11-9, le deuxième set a été un peu plus accroché, les deux Français réalisent peu d’attaques mémorables, mais il suffit qu’ils renvoient plusieurs fois la balle pour que les Brésiliens craquent. Alexis Lebrun et Simon Gauzy se lâchent un peu plus dans la troisième manche, quelques coups de poignet subtils pour donner un effet, une défense solide, 11-6, merci, au revoir, bien joué messieurs. Vrombissement de pieds de l'Arena Paris Sud, méthode efficace pour faire monter l’ambiance, et Hugo Calderano apparaît enfin. C’est l’heure du choc face à Félix Lebrun, ou plutôt de la revanche, le Français de 17 ans vient de lui souffler la médaille de bronze en individuel, quatre sets à zéro. Un adversaire d’un autre calibre, toutefois. Calderano propose un jeu plus varié, des attaques parfois fulgurantes, une défense étonnante. Et un drôle de service préféré, en faisant monter la balle trois mètres au-dessus de sa tête, provoquant d’abord quelques rumeurs du public.
Les points défilent à la vitesse d’un coup droit "lebrunesque", 11-6, 11-7, le prodige français maîtrise d’abord son rival. On le sent volcanique, le Français, des cris de célébration à chaque rallye gagné. Troisième set plus accroché, le poing serré d’Alexis vers le clan français, Simon Gauzy debout quand ça devient chaud, le frère Alexis plus distancié, le nez dans la barre énergétique qu’il est en train de manger. Calderano prend le set, 13-11. Aucune panique chez Félix Lebrun, des énormes gifles en coup droit, le troisième mondial réduit à faire l’essuie-glace, et cinq minutes plus tard, la salle chavire pour de bon comme si l’on était au football, la France a gagné. Ça va vite, le ping-pong. Pas encore show-man mais déjà bouillonnant, le numéro un français se tourne vers chaque coin du public pour partager sa joie, tenant sa raquette comme une épée.

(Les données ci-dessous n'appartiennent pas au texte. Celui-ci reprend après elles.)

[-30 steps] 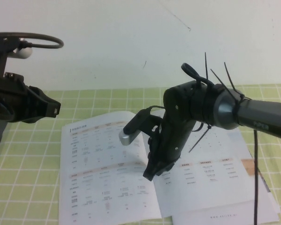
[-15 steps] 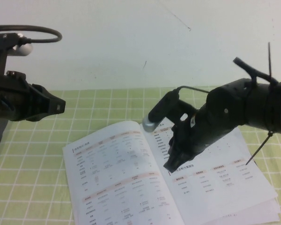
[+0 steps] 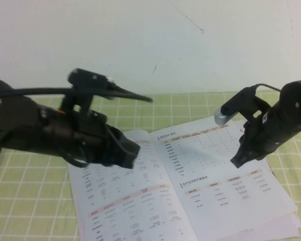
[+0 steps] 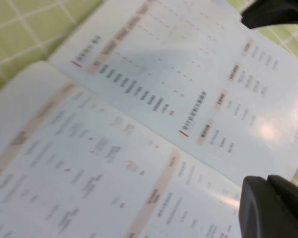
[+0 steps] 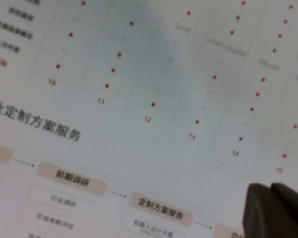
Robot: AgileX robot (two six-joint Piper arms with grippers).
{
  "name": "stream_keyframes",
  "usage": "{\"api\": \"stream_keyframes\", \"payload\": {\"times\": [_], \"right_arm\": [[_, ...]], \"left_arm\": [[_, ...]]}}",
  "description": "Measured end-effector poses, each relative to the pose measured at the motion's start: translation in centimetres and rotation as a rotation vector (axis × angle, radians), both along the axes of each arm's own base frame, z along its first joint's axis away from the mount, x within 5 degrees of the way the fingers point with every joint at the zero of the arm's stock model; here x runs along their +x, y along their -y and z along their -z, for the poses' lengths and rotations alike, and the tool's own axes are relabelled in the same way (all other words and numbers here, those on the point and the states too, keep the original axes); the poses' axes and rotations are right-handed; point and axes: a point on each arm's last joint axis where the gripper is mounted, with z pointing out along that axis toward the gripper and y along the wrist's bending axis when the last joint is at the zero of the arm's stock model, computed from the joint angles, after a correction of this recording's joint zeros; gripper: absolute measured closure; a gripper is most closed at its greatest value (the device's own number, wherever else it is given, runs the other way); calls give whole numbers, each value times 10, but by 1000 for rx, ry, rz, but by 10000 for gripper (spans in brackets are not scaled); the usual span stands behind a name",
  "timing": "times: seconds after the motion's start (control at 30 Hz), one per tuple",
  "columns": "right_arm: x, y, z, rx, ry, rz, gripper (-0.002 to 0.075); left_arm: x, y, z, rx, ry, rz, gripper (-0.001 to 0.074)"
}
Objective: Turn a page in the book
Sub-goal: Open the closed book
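The book (image 3: 183, 193) lies open and flat on the green-checked worktop (image 3: 20, 201), white tables showing on both sides. Since a second ago the right end effector (image 3: 239, 161) has pulled away from the book's spine toward its right edge, while the left end effector (image 3: 130, 153) has swung in over the book's left leaf, the page (image 3: 123, 201). The turn looks already done, with the arms repositioning. Neither end effector holds anything visible; how far either is spread I cannot tell. The book's near edge is cut off; the left arm hides part of the page.
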Motion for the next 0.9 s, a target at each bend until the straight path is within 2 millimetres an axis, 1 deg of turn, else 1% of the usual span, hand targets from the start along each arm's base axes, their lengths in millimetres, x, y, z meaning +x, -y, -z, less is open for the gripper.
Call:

Et une ola du public ! Trois tours de la salle, on a compté, pas sûr que les pongistes aient souvent vu ça. La manifestation d’enthousiasme ponctue le magnifique premier set gagné par Alexis Lebrun – oui, le grand frère est déjà de retour à la table, tout va très vite au ping-pong -, 11-6, face au plus obscur Vitor Ishiy. L’outsider se rebiffe pourtant, la ola a à peine le temps de se conclure qu’il a égalisé à une manche partout, en réussissant de belles attaques en puissance.
Mais au tennis de table, il est difficile de battre plus fort que soi. Les coups s’enchaînent à une vitesse telle que la régularité, la capacité à faire moins de fautes, fait rapidement la différence. Alexis Lebrun ne fait pas un très bon match mais prend la troisième manche 11-5, il mène encore 5-2 au moment d’un temps mort qui donne à la salle l’occasion d’entonner une Marseillaise. La suite n’est qu’une formalité, l’aîné des Lebrun achève Ishiy en trois minutes, victoire 3 à 0, musique des Daft Punk à fond et… ola des trois Français en direction des quatre coins du public. "Oooooolé !", répond la salle extatique, comme à la corrida. La France est qualifiée pour les demi-finales du tennis de table par équipes, face à la Chine, et la fièvre Lebrun promet de gagner de nouveaux degrés prochainement. "One more time", crache la stéréo. Le vœu sera probablement exaucé : l’épopée des deux frères est appelée à durer de nombreuses années. Pendant ce temps-là, les grandes favorites chinoises ont battu Taïwan 3-0. Dans l’indifférence générale.